「世都、そなたが見聞きしてきた物を全て話してくれ。」
「はい。
私は奥方様の命を受け、進軍する真田軍を外から張っておりました。
そして、殿は宇都宮に、大殿は犬伏に、それぞれの陣を敷いて、会津に向かう前に休息をとっていらっしゃいました。
しかし、犬伏の大殿の陣に、石田治部少様の密使が現れたのでございます。
密使が言った内容は、恐らくお殿様が書簡にしたためられたものと同じでかと。
石田治部少様の挙兵を知った大殿は、急いで宇都宮に使いを出し、お殿様はすぐに犬伏に参じられました。
私も密かにそのお殿様の後を追い、犬伏に参りましてございます。
犬伏に着いたお殿様は、大殿と源次郎様と、薬師堂に籠られて会議をしていらっしゃいました。
薬師堂は完全に人払いがされており、近づいた者は斬り捨てられた程でございます。
その為、そこで何が話されたかは存知上げませぬが、刀のぶつかる音が聞こえましたので、かなりの激論になっていたのではと、思います。

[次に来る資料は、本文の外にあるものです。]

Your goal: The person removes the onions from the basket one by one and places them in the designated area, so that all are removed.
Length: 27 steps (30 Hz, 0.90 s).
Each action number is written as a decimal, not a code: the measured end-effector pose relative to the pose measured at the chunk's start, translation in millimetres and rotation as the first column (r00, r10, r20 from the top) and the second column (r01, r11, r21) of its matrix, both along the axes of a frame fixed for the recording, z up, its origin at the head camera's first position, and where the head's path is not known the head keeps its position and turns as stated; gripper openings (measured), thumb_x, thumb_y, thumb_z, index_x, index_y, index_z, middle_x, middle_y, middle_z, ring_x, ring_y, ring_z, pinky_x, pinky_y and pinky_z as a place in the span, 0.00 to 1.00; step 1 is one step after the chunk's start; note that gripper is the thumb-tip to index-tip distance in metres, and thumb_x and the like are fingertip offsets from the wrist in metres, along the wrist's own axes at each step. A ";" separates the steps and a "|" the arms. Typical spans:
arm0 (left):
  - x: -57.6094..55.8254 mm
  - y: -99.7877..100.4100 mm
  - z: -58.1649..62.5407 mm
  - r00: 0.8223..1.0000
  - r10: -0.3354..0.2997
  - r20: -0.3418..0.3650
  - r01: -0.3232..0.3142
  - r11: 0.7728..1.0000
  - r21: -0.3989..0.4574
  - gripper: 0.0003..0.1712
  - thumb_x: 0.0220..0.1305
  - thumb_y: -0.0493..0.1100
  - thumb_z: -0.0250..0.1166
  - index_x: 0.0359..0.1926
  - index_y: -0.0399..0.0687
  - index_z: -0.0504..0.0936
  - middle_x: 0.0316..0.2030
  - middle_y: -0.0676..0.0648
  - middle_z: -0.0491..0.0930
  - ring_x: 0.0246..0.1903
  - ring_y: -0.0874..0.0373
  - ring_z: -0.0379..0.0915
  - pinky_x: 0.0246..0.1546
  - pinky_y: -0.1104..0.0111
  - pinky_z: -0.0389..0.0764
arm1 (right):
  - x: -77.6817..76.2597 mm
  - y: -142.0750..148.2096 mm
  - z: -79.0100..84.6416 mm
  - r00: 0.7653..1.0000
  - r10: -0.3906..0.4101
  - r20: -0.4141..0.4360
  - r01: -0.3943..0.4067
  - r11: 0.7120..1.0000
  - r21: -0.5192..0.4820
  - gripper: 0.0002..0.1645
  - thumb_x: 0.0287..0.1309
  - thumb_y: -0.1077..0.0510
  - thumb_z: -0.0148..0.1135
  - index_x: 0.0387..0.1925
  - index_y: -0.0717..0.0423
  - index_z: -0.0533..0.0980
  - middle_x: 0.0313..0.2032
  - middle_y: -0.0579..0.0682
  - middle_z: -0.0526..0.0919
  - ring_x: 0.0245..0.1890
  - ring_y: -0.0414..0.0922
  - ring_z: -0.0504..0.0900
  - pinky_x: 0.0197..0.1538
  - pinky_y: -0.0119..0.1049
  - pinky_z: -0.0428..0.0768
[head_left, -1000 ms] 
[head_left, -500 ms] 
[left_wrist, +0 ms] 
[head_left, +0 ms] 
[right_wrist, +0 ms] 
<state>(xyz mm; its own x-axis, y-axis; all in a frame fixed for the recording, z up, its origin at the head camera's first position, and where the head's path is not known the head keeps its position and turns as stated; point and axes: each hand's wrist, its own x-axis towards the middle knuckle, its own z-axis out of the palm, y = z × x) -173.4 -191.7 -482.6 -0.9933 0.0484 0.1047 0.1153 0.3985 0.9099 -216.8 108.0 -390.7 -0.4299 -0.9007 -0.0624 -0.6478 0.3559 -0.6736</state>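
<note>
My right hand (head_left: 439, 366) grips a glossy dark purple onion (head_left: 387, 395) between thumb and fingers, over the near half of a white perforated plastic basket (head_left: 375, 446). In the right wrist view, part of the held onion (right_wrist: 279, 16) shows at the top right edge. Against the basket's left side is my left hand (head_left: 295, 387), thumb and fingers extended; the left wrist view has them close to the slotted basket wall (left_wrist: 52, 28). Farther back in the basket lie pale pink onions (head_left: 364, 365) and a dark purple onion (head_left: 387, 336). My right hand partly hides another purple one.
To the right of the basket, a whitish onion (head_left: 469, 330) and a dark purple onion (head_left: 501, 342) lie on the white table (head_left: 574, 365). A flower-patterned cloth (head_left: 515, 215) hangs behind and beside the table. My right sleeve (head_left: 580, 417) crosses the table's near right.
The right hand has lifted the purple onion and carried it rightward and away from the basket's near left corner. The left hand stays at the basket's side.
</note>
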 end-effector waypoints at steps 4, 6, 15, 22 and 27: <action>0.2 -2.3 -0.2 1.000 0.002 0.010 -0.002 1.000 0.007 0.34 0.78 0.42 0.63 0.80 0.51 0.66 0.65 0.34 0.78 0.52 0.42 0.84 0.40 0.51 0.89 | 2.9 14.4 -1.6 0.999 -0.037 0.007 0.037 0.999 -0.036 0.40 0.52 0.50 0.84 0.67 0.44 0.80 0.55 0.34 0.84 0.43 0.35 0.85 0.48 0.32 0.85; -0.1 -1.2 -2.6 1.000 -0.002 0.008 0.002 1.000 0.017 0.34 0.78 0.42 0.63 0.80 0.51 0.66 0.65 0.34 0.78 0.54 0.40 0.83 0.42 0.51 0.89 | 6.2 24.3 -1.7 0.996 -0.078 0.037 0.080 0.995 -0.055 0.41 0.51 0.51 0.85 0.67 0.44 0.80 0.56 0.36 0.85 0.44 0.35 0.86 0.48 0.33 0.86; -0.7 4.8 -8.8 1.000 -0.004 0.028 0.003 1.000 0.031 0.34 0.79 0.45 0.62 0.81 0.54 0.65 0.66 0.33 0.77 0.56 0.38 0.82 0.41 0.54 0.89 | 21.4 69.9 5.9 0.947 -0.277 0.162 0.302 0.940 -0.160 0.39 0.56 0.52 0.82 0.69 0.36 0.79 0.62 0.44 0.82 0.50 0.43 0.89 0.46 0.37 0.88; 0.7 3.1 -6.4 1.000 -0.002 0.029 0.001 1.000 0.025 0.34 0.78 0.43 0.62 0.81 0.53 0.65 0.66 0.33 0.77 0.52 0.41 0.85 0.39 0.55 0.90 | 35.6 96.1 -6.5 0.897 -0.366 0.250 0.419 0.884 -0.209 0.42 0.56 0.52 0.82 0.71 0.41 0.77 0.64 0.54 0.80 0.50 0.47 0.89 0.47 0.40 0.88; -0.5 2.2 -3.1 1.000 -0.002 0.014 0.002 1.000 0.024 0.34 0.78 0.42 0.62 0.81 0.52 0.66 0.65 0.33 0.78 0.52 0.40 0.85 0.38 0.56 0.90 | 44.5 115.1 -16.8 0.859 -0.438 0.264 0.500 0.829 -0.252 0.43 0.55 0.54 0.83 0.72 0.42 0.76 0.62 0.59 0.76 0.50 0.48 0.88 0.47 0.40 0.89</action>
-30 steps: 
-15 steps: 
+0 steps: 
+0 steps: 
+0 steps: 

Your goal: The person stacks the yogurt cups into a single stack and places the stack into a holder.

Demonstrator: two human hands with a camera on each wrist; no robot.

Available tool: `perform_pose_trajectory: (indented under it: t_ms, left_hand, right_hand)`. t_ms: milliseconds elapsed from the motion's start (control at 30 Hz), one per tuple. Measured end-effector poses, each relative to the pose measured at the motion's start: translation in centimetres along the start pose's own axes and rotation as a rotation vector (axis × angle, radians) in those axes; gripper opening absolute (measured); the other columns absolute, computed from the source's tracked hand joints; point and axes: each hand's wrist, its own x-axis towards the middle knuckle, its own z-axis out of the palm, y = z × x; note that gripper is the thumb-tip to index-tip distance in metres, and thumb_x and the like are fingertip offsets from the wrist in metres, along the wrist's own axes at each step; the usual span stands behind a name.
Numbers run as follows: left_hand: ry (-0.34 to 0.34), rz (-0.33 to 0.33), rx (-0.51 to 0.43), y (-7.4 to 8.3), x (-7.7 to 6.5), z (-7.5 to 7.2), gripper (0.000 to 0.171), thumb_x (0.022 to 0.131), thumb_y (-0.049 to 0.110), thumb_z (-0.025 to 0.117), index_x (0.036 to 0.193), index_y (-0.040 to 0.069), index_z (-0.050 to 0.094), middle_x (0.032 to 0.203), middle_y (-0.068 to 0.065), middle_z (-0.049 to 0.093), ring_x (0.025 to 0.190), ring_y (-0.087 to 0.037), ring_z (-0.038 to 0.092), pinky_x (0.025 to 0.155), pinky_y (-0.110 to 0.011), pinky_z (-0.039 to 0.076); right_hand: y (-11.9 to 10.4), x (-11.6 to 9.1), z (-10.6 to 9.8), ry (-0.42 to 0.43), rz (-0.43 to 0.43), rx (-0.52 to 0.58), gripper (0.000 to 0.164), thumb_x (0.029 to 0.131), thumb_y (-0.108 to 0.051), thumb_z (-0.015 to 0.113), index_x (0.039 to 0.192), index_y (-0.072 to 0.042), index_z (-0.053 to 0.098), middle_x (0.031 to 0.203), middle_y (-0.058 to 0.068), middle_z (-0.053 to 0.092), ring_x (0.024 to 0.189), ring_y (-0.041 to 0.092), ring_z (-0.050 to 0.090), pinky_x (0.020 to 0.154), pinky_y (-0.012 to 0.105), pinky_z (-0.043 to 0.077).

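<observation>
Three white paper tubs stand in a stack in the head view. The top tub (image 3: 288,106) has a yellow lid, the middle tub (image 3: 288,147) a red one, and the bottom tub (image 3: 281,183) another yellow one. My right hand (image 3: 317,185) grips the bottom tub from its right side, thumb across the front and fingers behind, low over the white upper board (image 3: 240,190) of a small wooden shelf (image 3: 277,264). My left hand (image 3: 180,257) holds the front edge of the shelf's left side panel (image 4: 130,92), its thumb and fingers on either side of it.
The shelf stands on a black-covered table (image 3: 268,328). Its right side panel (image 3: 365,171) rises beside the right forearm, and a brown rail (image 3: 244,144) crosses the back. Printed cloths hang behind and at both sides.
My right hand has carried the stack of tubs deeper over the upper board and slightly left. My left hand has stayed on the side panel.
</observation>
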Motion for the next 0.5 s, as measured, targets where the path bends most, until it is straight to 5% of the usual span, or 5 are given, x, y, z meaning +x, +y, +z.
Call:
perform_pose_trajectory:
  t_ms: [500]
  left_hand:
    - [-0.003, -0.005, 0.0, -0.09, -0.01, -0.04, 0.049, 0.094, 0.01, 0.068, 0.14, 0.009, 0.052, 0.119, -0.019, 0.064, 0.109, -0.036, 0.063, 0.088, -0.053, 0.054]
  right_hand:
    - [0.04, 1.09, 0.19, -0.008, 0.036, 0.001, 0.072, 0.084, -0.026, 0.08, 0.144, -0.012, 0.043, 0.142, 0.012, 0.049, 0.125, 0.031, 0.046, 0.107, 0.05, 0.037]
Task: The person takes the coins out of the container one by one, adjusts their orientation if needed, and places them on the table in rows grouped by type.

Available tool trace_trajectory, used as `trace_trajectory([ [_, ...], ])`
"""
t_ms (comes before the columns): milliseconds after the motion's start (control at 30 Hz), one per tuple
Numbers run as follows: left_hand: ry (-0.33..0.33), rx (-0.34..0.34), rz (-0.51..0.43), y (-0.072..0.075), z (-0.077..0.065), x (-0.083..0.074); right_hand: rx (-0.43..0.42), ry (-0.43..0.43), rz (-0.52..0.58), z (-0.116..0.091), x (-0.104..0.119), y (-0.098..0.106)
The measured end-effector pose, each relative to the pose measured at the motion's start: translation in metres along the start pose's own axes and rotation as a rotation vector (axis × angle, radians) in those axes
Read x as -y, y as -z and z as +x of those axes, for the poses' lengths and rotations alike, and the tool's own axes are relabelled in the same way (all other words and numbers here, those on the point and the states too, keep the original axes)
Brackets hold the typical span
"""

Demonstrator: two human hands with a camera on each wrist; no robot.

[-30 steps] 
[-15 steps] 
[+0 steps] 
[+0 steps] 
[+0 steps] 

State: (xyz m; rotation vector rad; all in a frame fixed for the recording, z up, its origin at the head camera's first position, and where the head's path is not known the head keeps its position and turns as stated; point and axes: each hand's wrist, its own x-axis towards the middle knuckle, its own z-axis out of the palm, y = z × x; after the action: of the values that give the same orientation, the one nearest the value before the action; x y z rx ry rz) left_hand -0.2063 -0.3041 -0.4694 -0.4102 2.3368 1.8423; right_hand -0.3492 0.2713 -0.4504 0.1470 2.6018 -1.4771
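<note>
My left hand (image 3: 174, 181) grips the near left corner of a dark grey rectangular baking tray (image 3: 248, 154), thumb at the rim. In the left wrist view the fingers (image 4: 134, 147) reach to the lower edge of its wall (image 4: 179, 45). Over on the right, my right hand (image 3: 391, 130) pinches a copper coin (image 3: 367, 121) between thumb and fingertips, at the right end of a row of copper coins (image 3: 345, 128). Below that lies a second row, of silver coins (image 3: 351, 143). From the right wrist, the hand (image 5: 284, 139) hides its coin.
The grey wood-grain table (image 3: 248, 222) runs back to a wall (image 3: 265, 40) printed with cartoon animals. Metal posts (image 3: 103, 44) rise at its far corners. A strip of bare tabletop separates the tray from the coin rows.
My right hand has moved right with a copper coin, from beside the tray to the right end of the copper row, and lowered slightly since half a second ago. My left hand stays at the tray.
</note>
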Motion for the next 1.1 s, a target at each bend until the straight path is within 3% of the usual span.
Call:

話し合いの末、お殿様が徳川内府様に、大殿と源次郎様が石田治部少様に与する事になったのは変わりませぬ。
その後、大殿と源次郎様は犬伏を去り、お殿様が一人になった隙を狙って奥方様宛のこの書簡をお預かりし、私は沼田城の奥方様の元に走りました。
お殿様は今頃、下野国の小山に軍を引き連れていらっしゃるはずでございます。